• Work to be completed
Of all the lines in the material, count those containing the string "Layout" and write only the resulting number.

↓↓↓

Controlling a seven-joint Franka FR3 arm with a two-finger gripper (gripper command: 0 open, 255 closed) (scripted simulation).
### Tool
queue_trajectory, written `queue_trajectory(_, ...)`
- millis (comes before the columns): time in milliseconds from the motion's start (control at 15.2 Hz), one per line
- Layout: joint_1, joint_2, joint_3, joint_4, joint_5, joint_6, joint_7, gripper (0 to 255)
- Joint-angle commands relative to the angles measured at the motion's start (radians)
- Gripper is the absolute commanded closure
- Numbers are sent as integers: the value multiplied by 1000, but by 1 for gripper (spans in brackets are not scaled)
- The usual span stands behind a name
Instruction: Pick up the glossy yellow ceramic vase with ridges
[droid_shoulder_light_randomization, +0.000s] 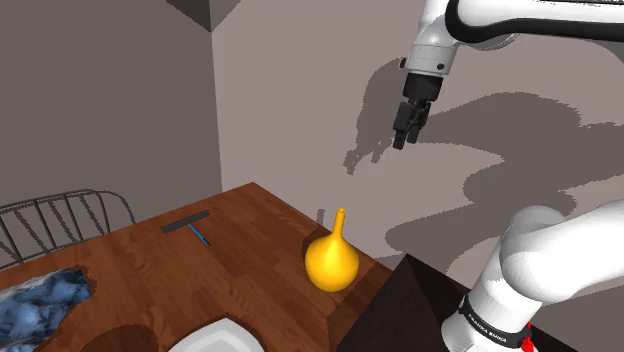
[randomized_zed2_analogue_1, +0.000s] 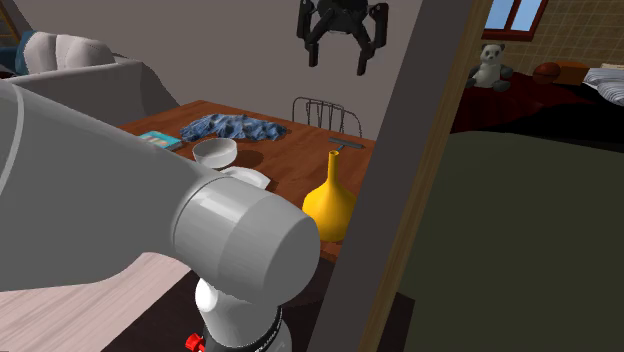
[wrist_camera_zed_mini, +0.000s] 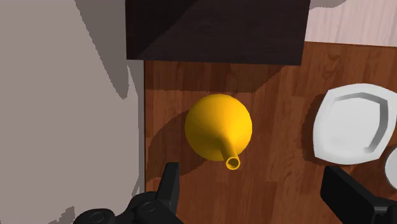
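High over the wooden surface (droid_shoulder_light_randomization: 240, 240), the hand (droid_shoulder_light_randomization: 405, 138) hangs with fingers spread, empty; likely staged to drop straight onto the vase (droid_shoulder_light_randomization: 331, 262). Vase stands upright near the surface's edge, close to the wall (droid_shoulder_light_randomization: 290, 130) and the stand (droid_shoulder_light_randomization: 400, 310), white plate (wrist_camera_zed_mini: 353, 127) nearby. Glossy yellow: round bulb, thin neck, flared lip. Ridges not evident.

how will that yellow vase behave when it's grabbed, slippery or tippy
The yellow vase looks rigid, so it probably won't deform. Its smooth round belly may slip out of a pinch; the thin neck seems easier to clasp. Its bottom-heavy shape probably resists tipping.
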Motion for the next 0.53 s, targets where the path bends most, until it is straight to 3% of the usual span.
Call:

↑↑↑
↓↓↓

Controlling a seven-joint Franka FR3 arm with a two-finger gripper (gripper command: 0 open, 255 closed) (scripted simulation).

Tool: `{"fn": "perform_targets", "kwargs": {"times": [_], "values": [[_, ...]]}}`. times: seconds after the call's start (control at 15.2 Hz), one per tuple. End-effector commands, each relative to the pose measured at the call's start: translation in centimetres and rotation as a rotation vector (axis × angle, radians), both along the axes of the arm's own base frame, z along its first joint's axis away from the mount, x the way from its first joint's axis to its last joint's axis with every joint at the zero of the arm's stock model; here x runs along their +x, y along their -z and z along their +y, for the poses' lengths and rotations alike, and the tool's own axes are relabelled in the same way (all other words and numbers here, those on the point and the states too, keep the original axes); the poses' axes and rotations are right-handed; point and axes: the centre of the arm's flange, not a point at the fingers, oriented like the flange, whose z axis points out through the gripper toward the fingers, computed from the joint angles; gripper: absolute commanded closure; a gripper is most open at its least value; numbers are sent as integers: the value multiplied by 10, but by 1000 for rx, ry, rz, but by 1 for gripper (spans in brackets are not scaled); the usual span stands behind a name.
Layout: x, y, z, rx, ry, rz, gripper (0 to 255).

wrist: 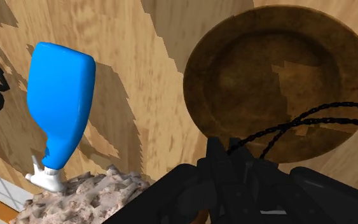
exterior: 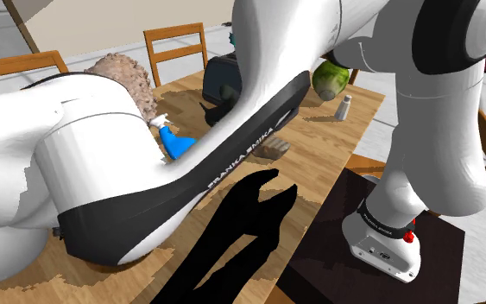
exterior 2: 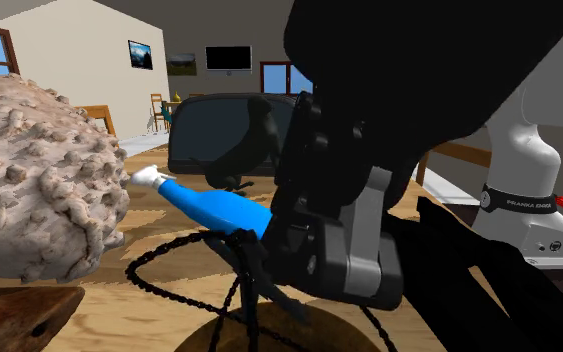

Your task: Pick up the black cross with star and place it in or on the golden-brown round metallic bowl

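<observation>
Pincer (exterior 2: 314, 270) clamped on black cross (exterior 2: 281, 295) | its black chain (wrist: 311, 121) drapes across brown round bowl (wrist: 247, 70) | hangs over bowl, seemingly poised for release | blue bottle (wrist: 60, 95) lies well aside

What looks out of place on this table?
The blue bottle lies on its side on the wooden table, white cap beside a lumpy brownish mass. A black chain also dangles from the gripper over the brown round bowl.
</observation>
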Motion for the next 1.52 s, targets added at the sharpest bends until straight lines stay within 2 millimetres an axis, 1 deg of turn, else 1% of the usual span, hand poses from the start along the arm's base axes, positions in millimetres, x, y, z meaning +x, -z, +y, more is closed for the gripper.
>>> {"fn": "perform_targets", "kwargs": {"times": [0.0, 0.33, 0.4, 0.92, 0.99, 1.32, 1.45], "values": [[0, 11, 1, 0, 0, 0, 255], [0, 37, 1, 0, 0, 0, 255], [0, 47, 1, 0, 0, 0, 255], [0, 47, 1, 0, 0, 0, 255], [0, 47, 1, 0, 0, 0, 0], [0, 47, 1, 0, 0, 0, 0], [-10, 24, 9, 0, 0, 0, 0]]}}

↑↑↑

• Written response
2